• [Exercise prompt] Please retype the listing exactly as it appears, skipping each picture.

Segment Open

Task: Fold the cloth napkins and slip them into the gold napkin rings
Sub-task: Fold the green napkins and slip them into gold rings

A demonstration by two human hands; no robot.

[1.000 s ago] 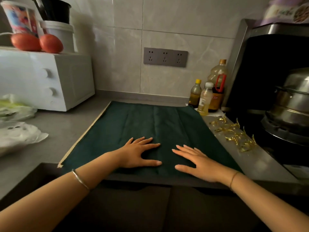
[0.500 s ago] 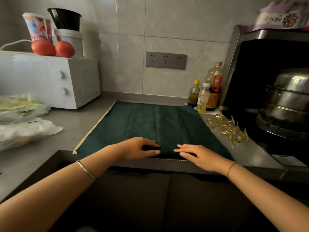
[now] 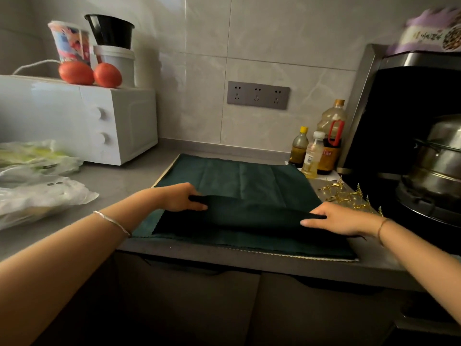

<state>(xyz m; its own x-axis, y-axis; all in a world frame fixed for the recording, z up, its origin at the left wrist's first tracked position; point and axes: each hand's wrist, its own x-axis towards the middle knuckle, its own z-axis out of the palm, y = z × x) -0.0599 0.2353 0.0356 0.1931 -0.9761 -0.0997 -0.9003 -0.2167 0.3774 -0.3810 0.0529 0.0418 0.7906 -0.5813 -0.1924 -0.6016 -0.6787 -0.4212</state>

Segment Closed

• [Exercise result]
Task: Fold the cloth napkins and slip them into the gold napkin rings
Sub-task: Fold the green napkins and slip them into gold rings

A demonstration by two human hands; no robot.

[1.000 s ago] 
[0.500 s ago] 
[now] 

<state>(xyz m; its own x-axis, y-axis; all in a world frame fixed for the recording, z up, its origin at the left wrist's first tracked position; point and axes: each hand's wrist, its own x-axis towards the middle knuckle, its own z-axis out of the palm, y = z × x) -0.0599 0.2353 0.0356 0.1931 -0.9761 -0.0997 -0.9003 -0.2167 0.3774 -0.3810 0.0529 0.0418 0.7906 -0.5813 -0.1924 -0.6016 -0.6787 -0.4212</state>

There's no more to the output.